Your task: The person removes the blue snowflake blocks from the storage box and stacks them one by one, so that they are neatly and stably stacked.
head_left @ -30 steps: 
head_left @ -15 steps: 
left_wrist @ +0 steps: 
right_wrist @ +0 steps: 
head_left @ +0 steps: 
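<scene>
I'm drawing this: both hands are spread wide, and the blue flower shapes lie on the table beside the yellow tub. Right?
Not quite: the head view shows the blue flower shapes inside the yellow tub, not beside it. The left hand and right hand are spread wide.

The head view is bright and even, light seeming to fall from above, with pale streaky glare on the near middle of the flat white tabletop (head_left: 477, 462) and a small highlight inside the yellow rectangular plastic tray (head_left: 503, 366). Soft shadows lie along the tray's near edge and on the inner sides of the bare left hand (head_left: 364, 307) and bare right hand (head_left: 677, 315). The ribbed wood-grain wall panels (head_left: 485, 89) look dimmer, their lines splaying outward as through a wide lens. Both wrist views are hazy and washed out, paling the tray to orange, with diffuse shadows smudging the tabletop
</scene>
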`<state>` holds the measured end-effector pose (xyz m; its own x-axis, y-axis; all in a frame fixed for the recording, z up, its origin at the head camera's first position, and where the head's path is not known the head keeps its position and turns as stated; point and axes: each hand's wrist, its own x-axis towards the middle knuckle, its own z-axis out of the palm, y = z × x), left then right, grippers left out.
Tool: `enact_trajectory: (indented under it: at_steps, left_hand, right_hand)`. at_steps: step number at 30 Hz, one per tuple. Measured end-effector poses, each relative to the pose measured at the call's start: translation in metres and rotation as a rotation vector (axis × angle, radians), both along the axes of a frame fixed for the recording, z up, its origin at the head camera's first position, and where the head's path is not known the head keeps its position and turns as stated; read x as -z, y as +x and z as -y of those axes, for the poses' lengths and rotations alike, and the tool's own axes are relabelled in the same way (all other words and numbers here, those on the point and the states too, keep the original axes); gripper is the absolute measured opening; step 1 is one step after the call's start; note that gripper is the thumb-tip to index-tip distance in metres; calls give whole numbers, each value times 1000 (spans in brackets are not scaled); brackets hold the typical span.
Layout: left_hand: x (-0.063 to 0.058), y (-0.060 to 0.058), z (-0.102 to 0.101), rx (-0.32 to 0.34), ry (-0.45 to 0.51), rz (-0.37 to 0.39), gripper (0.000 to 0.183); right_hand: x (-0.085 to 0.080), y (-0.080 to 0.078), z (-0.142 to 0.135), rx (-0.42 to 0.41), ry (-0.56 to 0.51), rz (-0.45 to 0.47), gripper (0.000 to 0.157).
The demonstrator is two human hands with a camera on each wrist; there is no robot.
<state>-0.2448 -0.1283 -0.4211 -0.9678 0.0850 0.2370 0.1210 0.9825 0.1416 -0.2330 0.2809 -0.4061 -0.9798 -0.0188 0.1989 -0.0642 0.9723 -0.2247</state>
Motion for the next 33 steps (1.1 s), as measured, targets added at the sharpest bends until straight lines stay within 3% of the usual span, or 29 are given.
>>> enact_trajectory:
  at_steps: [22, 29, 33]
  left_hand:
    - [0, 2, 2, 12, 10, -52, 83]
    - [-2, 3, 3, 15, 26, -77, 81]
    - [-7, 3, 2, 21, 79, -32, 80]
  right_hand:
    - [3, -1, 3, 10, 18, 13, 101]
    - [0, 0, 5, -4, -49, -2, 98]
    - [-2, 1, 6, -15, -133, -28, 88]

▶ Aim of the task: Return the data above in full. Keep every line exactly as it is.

▶ Response area:
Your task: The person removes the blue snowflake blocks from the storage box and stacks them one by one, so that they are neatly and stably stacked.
head_left @ -30 steps: 
head_left @ -15 steps: 
left_wrist @ +0 steps: 
right_wrist @ +0 steps: 
head_left @ +0 steps: 
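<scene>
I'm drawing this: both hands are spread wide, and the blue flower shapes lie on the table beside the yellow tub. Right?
Not quite: the head view shows the blue flower shapes inside the yellow tub, not beside it. The left hand and right hand are spread wide.

The head view is bright and even, light seeming to fall from above, with pale streaky glare on the near middle of the flat white tabletop (head_left: 477, 462) and a small highlight inside the yellow rectangular plastic tray (head_left: 503, 366). Soft shadows lie along the tray's near edge and on the inner sides of the bare left hand (head_left: 364, 307) and bare right hand (head_left: 677, 315). The ribbed wood-grain wall panels (head_left: 485, 89) look dimmer, their lines splaying outward as through a wide lens. Both wrist views are hazy and washed out, paling the tray to orange, with diffuse shadows smudging the tabletop
</scene>
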`<state>` holds the measured end-effector pose (xyz m; its own x-axis, y-axis; all in a frame fixed for the recording, z up, its origin at the head camera's first position, and where the head's path is not known the head keeps its position and turns as stated; point and axes: each hand's wrist, its own x-axis towards the middle knuckle, its own z-axis out of the palm, y = z × x), left then right, grippers left out.
Tool: `enact_trajectory: (indented under it: at_steps, left_hand, right_hand)`. at_steps: step number at 30 Hz, one per tuple. Measured end-effector poses, each relative to the pose measured at the call's start: translation in metres and rotation as a rotation vector (axis × angle, radians), both along the axes of a frame fixed for the recording, z up, its origin at the head camera's first position, and where the head's path is not known the head keeps its position and turns as stated; read x as -z, y as +x and z as -y of those axes, for the poses' lengths and rotations alike, and the tool's own axes are relabelled in the same way (all other words and numbers here, those on the point and the states too, keep the original axes); gripper is the absolute measured opening; step 1 is one step after the call's start; note that gripper is the thumb-tip to index-tip distance in metres; calls give whole numbers, each value times 1000 (spans in brackets are not scaled); brackets hold the typical span.
Layout: left_hand: x (-0.063 to 0.058), y (-0.060 to 0.058), z (-0.102 to 0.101), rx (-0.32 to 0.34), ry (-0.45 to 0.51), rz (-0.37 to 0.39), gripper (0.000 to 0.183); right_hand: x (-0.085 to 0.080), y (-0.080 to 0.078), z (-0.142 to 0.135), rx (-0.42 to 0.41), ry (-0.56 to 0.51), rz (-0.45 to 0.47), gripper (0.000 to 0.157).
The demonstrator is two human hands with a camera on each wrist; there is no robot.
<state>-0.2448 -0.1283 -0.4211 -0.9678 0.0850 0.2370 0.1210 0.9825 0.1416 -0.2330 0.2809 -0.4061 -0.9798 -0.0188 0.1989 -0.0642 0.9723 -0.2247</state>
Motion for the next 33 steps (1.1 s), as measured, targets added at the sharpest bends until straight lines stay within 3% of the usual span, or 29 are given.
>>> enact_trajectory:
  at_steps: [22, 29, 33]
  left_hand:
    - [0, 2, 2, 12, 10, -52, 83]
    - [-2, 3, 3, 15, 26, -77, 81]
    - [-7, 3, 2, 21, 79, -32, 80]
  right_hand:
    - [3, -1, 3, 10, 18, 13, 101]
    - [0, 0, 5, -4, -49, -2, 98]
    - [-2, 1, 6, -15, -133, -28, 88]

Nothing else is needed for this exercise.